Children with childhood soft tissue sarcoma should have their treatment planned by a team of health care providers who are experts in treating cancer in children.

Treatment will be overseen by a pediatric oncologist, a doctor who specializes in treating children with cancer. The pediatric oncologist works with other health care providers who are experts in treating children with soft tissue sarcoma and who specialize in certain areas of medicine. These may include a pediatric surgeon with special training in the removal of soft tissue sarcomas. The following specialists may also be included:

  • Radiation oncologist.
  • Pediatric hematologist.
  • Pediatric nurse specialist.
  • Rehabilitation specialist.
  • Psychologist.
  • Social worker.

Some cancer treatments cause side effects months or years after treatment has ended.

Side effects from cancer treatment that begin during or after treatment and continue for months or years are called late effects. Late effects of cancer treatment may include:

  • Physical problems.
  • Changes in mood, feelings, thinking, learning, or memory.
  • Second cancers (new types of cancer).

Some late effects may be treated or controlled.

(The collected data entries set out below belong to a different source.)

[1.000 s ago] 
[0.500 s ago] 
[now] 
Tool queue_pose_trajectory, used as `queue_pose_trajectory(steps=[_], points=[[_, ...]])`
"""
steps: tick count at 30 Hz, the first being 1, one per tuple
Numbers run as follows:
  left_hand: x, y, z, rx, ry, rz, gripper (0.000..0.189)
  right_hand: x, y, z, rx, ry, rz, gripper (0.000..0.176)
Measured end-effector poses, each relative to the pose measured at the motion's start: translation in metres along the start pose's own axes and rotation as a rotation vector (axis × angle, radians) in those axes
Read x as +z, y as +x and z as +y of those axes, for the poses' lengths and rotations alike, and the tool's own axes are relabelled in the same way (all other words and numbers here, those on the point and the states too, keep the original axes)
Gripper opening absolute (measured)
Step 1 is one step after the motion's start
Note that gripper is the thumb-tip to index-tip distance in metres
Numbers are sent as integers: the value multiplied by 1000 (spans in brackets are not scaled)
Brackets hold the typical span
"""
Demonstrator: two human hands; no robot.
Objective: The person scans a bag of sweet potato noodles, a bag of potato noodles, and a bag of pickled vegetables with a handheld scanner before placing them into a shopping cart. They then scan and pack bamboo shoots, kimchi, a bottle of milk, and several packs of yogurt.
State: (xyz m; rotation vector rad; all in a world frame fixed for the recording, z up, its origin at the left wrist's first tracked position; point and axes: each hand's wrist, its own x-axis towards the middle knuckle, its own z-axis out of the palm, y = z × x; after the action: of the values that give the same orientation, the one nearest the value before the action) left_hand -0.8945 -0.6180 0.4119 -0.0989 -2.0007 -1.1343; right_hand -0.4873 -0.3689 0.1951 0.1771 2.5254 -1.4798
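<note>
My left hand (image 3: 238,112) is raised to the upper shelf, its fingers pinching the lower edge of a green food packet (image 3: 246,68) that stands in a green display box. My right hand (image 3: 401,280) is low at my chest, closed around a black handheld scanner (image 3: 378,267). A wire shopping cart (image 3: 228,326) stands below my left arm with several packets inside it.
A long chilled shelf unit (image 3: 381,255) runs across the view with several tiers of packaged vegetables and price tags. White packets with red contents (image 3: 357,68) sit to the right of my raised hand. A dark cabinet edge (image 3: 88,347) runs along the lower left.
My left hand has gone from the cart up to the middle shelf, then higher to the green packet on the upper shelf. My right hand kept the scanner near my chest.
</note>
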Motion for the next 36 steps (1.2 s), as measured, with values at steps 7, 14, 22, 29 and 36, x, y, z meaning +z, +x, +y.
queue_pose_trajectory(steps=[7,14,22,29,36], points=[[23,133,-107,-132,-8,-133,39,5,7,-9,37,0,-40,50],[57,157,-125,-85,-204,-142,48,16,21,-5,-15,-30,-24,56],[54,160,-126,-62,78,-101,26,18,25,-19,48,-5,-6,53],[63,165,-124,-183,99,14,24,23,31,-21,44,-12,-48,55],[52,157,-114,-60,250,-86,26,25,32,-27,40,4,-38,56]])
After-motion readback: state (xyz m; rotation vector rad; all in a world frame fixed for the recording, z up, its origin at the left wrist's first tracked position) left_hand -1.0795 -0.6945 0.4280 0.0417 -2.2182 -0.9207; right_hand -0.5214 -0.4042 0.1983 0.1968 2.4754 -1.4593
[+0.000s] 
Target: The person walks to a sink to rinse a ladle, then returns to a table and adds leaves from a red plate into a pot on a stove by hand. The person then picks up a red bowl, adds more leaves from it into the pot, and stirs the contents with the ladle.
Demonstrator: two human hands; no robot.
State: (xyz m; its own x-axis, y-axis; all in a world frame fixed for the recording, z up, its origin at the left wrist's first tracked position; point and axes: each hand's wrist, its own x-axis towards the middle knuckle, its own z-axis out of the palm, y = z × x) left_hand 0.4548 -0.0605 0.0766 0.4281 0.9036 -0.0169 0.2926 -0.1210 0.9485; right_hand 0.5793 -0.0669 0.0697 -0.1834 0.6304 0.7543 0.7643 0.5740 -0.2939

It is important to talk with your child's doctors about the effects cancer treatment can have on your child. (See the PDQ summary on Late Effects of Treatment for Childhood Cancer for more information.)

Seven types of standard treatment are used:

Surgery

Surgery to completely remove the soft tissue sarcoma is done whenever possible. If the tumor is very large, radiation therapy or chemotherapy may be given first, to make the tumor smaller and decrease the amount of tissue that needs to be removed during surgery. The following types of surgery may be used:

  • Wide local excision: Removal of the tumor along with some normal tissue around it.
  • Amputation: Surgery to remove part or all of a limb or appendage, such as the arm or hand.
  • Limb-sparing surgery: Removal of the tumor in an arm or leg without amputation, so the use and appearance of the limb is saved. Radiation therapy or chemotherapy may be given first to shrink the tumor. The tumor is then removed in a wide local excision. Tissue and bone that are removed may be replaced with a graft using tissue and bone taken from another part of the patient's body, or with an implant such as artificial bone.
  • Lymphadenectomy: Removal of the lymph nodes that contain cancer.